17 Feb 2014

Gaza’s paralysis: the story of Arab Dola

One day in April last year, Gaza’s former kung-fu champion, a powerfully-built 26-year-old called Arab Dola, was standing on the construction site where he worked when a large metal container toppled off the roof of the building above him.

He did not see it coming.

In a instant, Arab Dola’s future crumbled to dust, vertebrae C4, C5, C6 and C7, crushed and splintered. His spinal cord, severed. His life, irreparably altered.

Today, he lies paralysed and rasping for breath in the tiny front room of a tumble-down slum dwelling in Gaza’s crowded and fetid Beach Refugee Camp, a quadraplegic, capable of making only the slightest of movements with his now wasted left arm. He needs total care, round-the-clock.

Next to him, baby Asil, his two-month old daughter, coos in her cot. Arab learned that his young wife, Dalia, was pregnant as he lay in a neck brace with tubes down his throat. Until then, he’d been conscious throughout — and hadn’t slept for 10 days from the pain. But when he heard the glad tidings, he went into cardiac arrest.

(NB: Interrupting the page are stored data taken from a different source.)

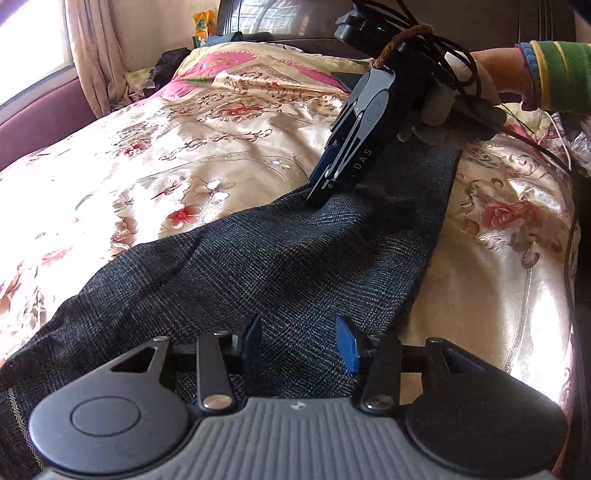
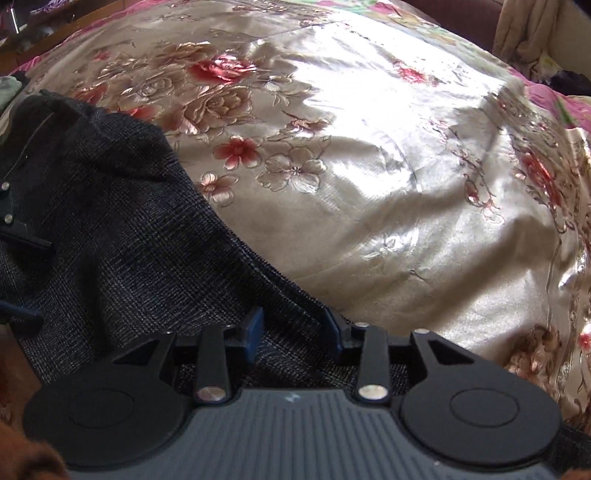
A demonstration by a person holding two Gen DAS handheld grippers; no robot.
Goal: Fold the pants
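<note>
Dark grey checked pants [image 1: 258,266] lie on a floral satin bedspread [image 1: 147,155], in a band from lower left to the right. My left gripper [image 1: 299,347] is open, its blue pads just above the cloth near the pants' near edge. My right gripper [image 1: 321,192] presses its tips down onto the pants' far edge. In the right wrist view the right gripper [image 2: 295,328] is open with the pants [image 2: 122,236] edge lying between its fingers. Part of the left gripper shows at that view's left edge [image 2: 14,229].
The bedspread [image 2: 369,166] spreads wide beyond the pants. A dark headboard [image 1: 295,18], a curtain [image 1: 96,48] and a window stand at the back. Cables [image 1: 535,144] trail from the right gripper over the bed's right side.
</note>
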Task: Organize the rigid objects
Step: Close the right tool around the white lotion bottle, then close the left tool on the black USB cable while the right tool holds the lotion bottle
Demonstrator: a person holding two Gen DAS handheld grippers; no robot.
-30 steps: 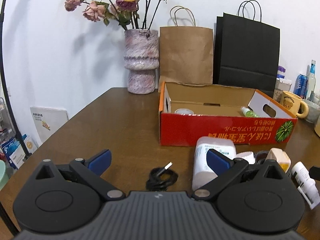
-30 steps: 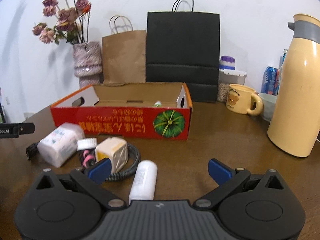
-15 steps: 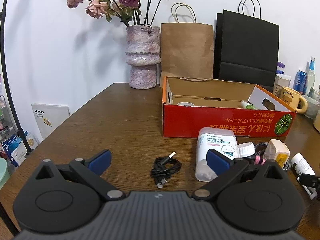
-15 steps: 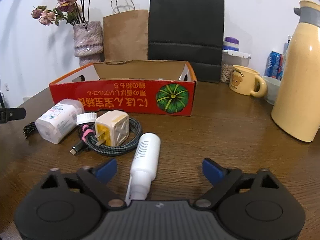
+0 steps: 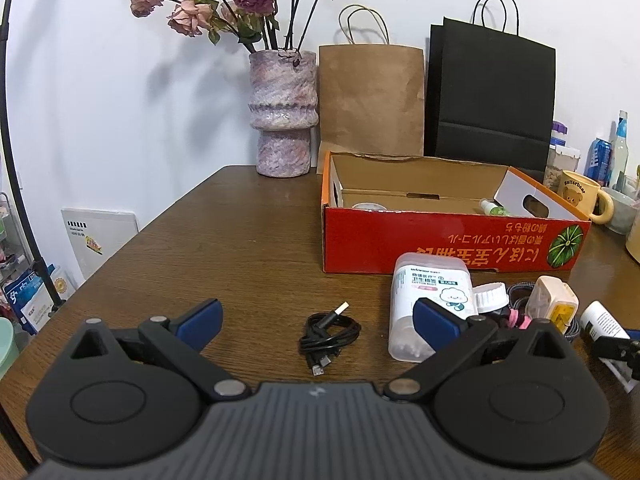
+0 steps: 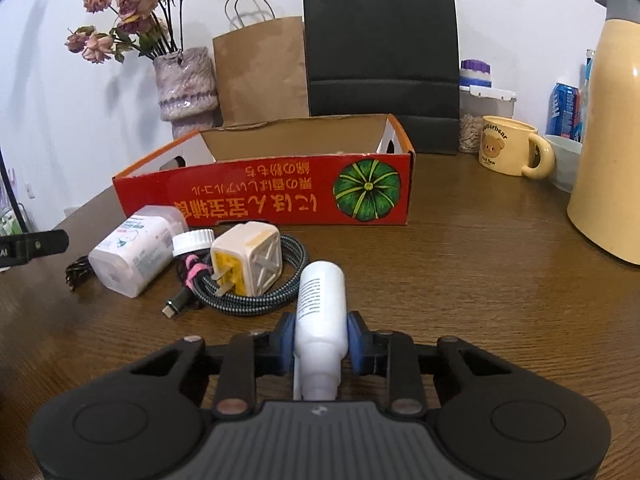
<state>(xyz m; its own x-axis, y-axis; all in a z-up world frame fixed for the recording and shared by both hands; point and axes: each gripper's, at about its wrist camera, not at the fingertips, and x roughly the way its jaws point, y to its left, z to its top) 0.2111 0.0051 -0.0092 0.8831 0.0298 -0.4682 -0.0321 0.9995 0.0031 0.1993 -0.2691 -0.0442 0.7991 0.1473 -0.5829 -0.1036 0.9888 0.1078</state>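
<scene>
My right gripper (image 6: 321, 342) is shut on a white bottle (image 6: 321, 308) that lies on the wooden table, cap end towards me. Beyond it lie a white and yellow plug cube (image 6: 246, 258) on a coiled braided cable (image 6: 256, 292), a white cap (image 6: 193, 241) and a cotton swab box (image 6: 136, 250). The red cardboard box (image 6: 280, 196) stands open behind them. My left gripper (image 5: 316, 318) is open and empty above a coiled black USB cable (image 5: 328, 334). The swab box (image 5: 430, 300) lies by its right finger. The red box (image 5: 452, 240) holds a small green bottle (image 5: 494, 208).
A vase of dried roses (image 5: 284, 112), a brown paper bag (image 5: 372, 96) and a black paper bag (image 5: 492, 92) stand along the wall. A cream thermos (image 6: 612, 128), a bear mug (image 6: 510, 146), a bowl and cans stand at the right. The table's left edge (image 5: 132, 248) drops off.
My right gripper has moved forward over the white bottle and shut on it. My left gripper has drawn back slightly and stays open.
</scene>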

“If I’d ever thought this might happen, I would never have married,” he tells me, his eyes brimming with tears. “I am lost. And my future is lost.” He nods to a photograph of himself, caught mid-lunge in his Bruce Lee days, and exhales a long, painful sigh.

10_Arab_Dola_profile_w

Read more: Despair and anger in Gaza City – gallery

Rats and asbestos

Gaza is full of family tragedies and after seven years of Israeli siege and a comatose economy, nearly everyone is struggling. But paralysis is what best describes the Dola family’s condition, having lost their sole bread-winner.

Arab’s father, Mohammed, has not worked for years, since Israel barred labourers crossing over from Gaza. He and his wife, Yousra, have three other children; and then there’s Dalia and the baby. There was no food in their fridge, which doesn’t work anyway, as there’s no electricity.

“He was my right hand,” says Mohammed, out of the blue, as we sit discussing the grim situation in Gaza. The family has been unable to find or afford a proper wheelchair for Arab, let alone the medical care he requires for his complex condition.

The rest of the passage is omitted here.